And director Andrew Haigh (Weekend, 45 years old) seems to have unconsciously made this title-mantra his own, outlining through the new film he directed – and wrote – a dramatic ghost story, which is in reality much more: we are talking about All of Us Strangers). Presented as an Italian premiere at the 21st edition of Alice nella Città, the film brings together a cast of British excellence on the screen, starting from Andrew Scott (Fleabag) through the very popular Paul Mescal (Aftersun) up to the rediscovered Jamie Bell (Rocketman) and Claire Foy (Women Talking) to tell a modern story of solitudes that meet at the wrong time, of tragic wounds difficult to fill with the gold of Kintsugi and much broader reflections on sexual and even national identity, as demonstrated by the London location. And right in contemporary London, during an ordinary night, the screenwriter Adam (Scott) has a chance encounter with a mysterious neighbor, Harry (Mescal).
They both live in the same almost empty apartment building, they need company and don’t want to spend the night alone, especially Harry: this meeting will break Adam’s routine and, while the two continue their relationship, the screenwriter never stops being obsessed with the fragments of his past, wandering through the terraced houses on the outskirts where he grew up and among which he finds not only his old house but also his parents, who seem to still live there exactly as he left them, thirty minutes later. years after their death. All of Us Strangers is a cosmic melodrama and a torn fantasy, which passes from the tactile to the phantasmatic, isolating the characters in a landscape suspended between an alienating center (a practically uninhabited London building) and an idealized suburb (a villa surrounded by greenery) and connected by a train running on tracks beyond the laws of this world.

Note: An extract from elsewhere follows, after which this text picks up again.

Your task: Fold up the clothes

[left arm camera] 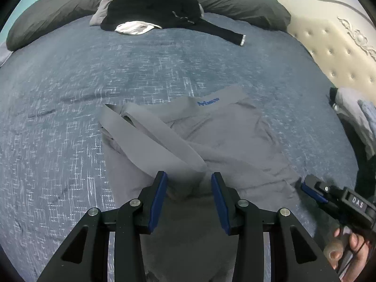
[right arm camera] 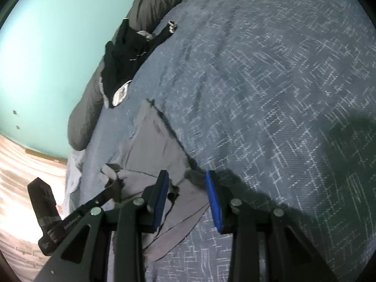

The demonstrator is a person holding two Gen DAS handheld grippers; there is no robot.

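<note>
Item: grey garment, spread near the middle of the blue bedspread, a sleeve folded diagonally across its body; blue logo toward the far edge.

Left tongs: jaws partly apart, a bunched fold of grey cloth between them; whether the pads press on it cannot be told.

Right tongs: jaws partly apart, straddling the garment's right edge, no clear grip visible.

Unsorted pile: black clothing with a white piece, far side against the dark pillow.

Risks, judged:
- Thin pinch on one layer slips, and the fold collapses.
- Uneven pull by the two tongs skews the hem.
- The crossed sleeve drags loose when lifted.
- The bedspread is caught along with the cloth.
</note>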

All of Us Strangers Review: The Story
London, 2023. We enter the apartment of a screenwriter, Adam (Andrew Scott) that’s his name, with an apparent writer’s block exacerbated by a tragic past. He lives alone in an uninhabited building, or almost so. Thanks to the unmotivated triggering of the fire alarm, Adam, once on the ground floor, discovers that he has only one neighbor, whom he glimpses by scanning the upper floors. The two strangers find themselves face to face only thanks to the cheekiness (fueled by the Japanese alcoholic drink he holds in one hand) of Adam’s only neighbor, Harry (Paul Mescal) who would like some company. He feels alone, he jokingly states that there are “vampires at his door”. Embarrassed and intrigued, Adam declines the offer.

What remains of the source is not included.